Partager cet article avec :
@Xylofutur. Le peuplier comme source de sucre 2G.

Le projet européen Rehap, visant à la production de produits chimiques biosourcés à partir de déchets agroforestiers, fait un point d’étape sur la production de 2,3-butanediol (BDO) à partir de deux biomasses différentes, à savoir l’écorce de bois tendre et le peuplier.

Première étape : production de sucres 2G

Pour ce qui est de la première étape de production de sucre de 2e génération, c’est le centre de recherche finlandais VTT qui a travaillé sur la production de sucre issu d’écorce. Elle s’est inscrite dans le cadre du développement d’un procédé d’extraction à l’eau chaude de tanins à partir d’écorce de bois tendre. Transféré avec succès du laboratoire au stade pilote en Belgique au sein du Biobased Europe Pilot Plant (BBEPP), ce procédé a permis d’obtenir des fractions de cellulose et de lignine/tanin.
Parallèlement à ce développement, le centre de recherche espagnol Tecnalia a travaillé sur la saccharification de résidus cellulosiques obtenus dans le cadre de l’extraction de la lignine du peuplier. Ces travaux ont permis de sélectionner les meilleures enzymes et conditions d’hydrolyse susceptibles d’augmenter le rendement en glucose et de minimiser la production d’inhibiteurs susceptibles d’affecter ultérieurement le déroulement de la fermentation.

Deuxième étape : fermentation de sucre en 2,3-BDO
L’étape suivante de fermentation de sucres en 2,3-butanediol (BDO) est à mettre à l’actif de la société espagnole Biosyncaucho (détenue par le fonds espagnol Tecnalia Ventures). Celle-ci a travaillé à la fois sur les sucres dérivés du peuplier, qui ont donné des résultats similaires aux sucres de première génération, et sur des sucres issus d’écorces. Dans les deux cas, la société observe que les procédures de purification sont essentielles pour éviter la présence d’inhibiteurs au stade de la fermentation.
Ces résultats ont ainsi permis de démontrer que l’utilisation de sucres de deuxième génération issus de déchets agroforestiers, obtenus après transformation de l’écorce et du peuplier, constituent une véritable alternative à l’utilisation de sucres de première génération pour la production de 2,3-BDO. Reste à passer au stade pilote.

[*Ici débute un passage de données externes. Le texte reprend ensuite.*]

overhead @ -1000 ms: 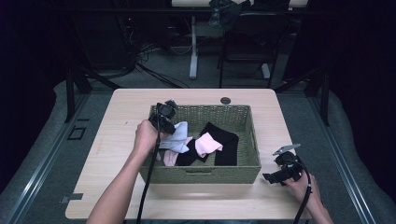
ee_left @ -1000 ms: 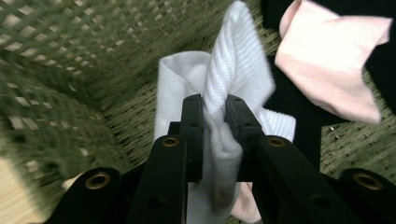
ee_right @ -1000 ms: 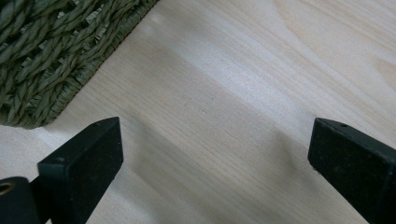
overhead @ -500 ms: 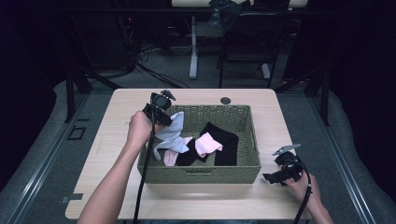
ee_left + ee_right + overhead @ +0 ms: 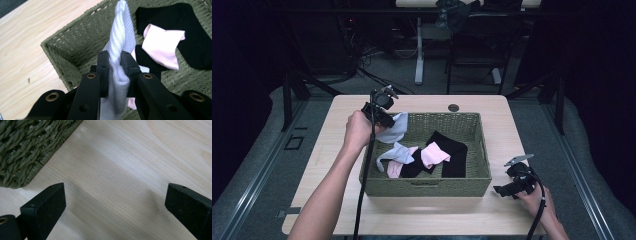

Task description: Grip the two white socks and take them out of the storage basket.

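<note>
A green woven basket (image 5: 427, 187) stands in the middle of the wooden table. My left gripper (image 5: 387, 122) hangs over its far left corner, shut on a pale blue-white sock (image 5: 396, 131) that dangles down into the basket. In the left gripper view the sock (image 5: 121, 35) is pinched between the two black pads (image 5: 103, 66). Inside the basket lie a pink sock (image 5: 434, 154), a black sock (image 5: 452, 150) and another pale sock (image 5: 394, 152). My right gripper (image 5: 502, 191) rests open on the table right of the basket, with bare wood between its fingertips (image 5: 46, 206).
The basket's right corner (image 5: 22, 150) lies close to my right gripper. A small dark round hole (image 5: 454, 108) sits in the table behind the basket. Bare tabletop (image 5: 332, 145) lies left of the basket and along the front edge. Chairs and cables stand beyond the table.
My left hand has risen and drawn back toward the basket's far left corner, lifting the pale sock higher out of the pile. The right gripper has stayed in place.
</note>
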The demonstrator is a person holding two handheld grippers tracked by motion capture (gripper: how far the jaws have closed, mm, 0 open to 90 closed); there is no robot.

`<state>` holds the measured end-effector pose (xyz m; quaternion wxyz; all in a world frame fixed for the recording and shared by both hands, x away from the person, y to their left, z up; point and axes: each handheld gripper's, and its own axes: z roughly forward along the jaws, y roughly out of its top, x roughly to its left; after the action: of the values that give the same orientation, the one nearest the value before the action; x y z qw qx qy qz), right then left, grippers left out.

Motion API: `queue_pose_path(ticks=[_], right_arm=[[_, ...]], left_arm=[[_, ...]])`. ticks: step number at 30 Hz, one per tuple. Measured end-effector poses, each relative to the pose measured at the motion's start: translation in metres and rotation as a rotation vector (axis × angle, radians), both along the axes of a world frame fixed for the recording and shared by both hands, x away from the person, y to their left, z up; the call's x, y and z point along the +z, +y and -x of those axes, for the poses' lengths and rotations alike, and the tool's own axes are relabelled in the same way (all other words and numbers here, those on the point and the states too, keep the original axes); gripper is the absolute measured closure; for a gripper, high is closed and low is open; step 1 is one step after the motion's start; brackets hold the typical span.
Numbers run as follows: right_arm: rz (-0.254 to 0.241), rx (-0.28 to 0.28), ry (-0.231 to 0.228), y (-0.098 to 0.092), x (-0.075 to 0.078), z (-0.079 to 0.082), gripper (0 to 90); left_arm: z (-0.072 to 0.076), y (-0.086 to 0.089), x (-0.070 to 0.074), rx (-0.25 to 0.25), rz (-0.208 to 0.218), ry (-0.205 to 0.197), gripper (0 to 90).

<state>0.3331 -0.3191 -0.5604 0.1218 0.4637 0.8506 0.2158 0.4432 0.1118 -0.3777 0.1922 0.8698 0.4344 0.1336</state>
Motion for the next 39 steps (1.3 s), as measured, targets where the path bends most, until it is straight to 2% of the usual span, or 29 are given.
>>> queue_pose_path(ticks=[9, 12, 17, 19, 22, 39], right_arm=[[-0.004, 0.002, 0.005, 0.000, 0.000, 0.000, 2.9], [0.007, 0.003, 0.004, 0.000, 0.001, 0.000, 2.9], [-0.004, 0.002, 0.006, 0.000, 0.001, 0.000, 2.8], [0.016, 0.004, 0.005, -0.001, 0.001, 0.000, 2.9], [-0.004, 0.002, 0.005, 0.000, 0.001, 0.000, 2.9], [0.004, 0.000, 0.002, 0.000, 0.000, 0.000, 2.9]], left_arm=[[0.002, 0.001, 0.020, 0.001, -0.002, -0.031, 78.8], [0.002, 0.003, 0.027, 0.005, -0.003, -0.045, 78.8], [0.004, 0.010, 0.038, 0.017, -0.003, -0.065, 78.7], [0.006, 0.013, 0.040, 0.026, 0.001, -0.073, 78.7], [0.007, 0.020, 0.046, 0.036, 0.005, -0.083, 78.7], [0.019, 0.077, 0.062, 0.142, 0.015, -0.112, 78.7]])
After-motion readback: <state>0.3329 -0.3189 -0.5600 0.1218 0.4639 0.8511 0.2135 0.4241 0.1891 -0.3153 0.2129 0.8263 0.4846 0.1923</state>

Le butadiène en ligne de mire
C’est ainsi que les protocoles choisis pour l’hydrolyse enzymatique de la cellulose de peuplier puis la fermentation des sucres en 2,3-BDO sont en cours de transfert à BBEPP afin valider tous les procédés. A partir de là, le 2,3-BDO biosourcé obtenu pourra lui-même être utilisé pour produire d’autres composés, notamment le 1,3-butadiène qui est l’une des cibles de la société Biosyncaucho à l’attention des producteurs de pneumatiques.